■ **TASK TO CARRY OUT**
Repeat each line of the data below exactly, but skip the pictures.

■ **RECORDED INFORMATION**
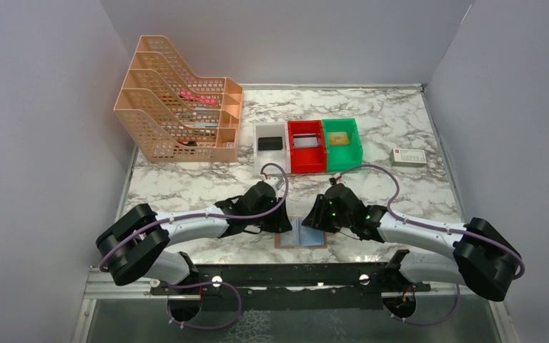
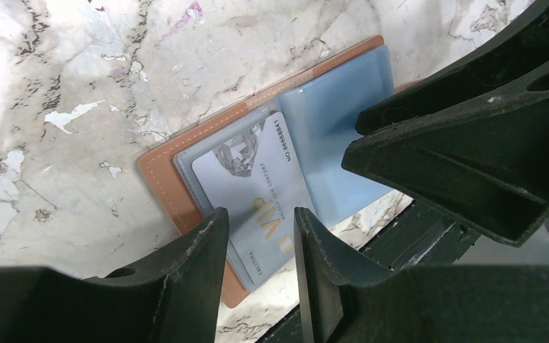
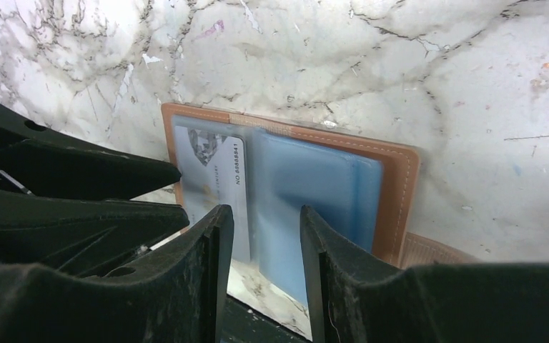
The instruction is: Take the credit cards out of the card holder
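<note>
Desk's (image 1: pixel 400 196) near edge: we are hovering left gripper (image 2: pixel 261 218) and right gripper (image 3: pixel 266 214), barely parted, empty, best pinning the card holder (image 1: pixel 301 234) while sliding its credit card (image 2: pixel 254 179).

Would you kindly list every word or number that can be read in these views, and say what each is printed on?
"VIP": gold letters on the silver-grey plastic card in the tan leather-like card holder.
"NO 8888841": along that card's edge, digits slightly soft.
"CENTURY": small print by the card's emblem, right wrist view; the rest is blurred.
Unreadable: the small white box with a red mark, print too small.
</note>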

■ **EXERCISE ANSWER**
The instruction is: Take the credit cards out of the card holder
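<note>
Desk's (image 1: pixel 400 196) near edge: we are hovering left gripper (image 2: pixel 261 218) and right gripper (image 3: pixel 266 214), barely parted, empty, best pinning the card holder (image 1: pixel 301 234) while sliding its credit card (image 2: pixel 254 179).

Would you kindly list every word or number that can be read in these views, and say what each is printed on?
"VIP": gold letters on the silver-grey plastic card in the tan leather-like card holder.
"NO 8888841": along that card's edge, digits slightly soft.
"CENTURY": small print by the card's emblem, right wrist view; the rest is blurred.
Unreadable: the small white box with a red mark, print too small.
</note>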

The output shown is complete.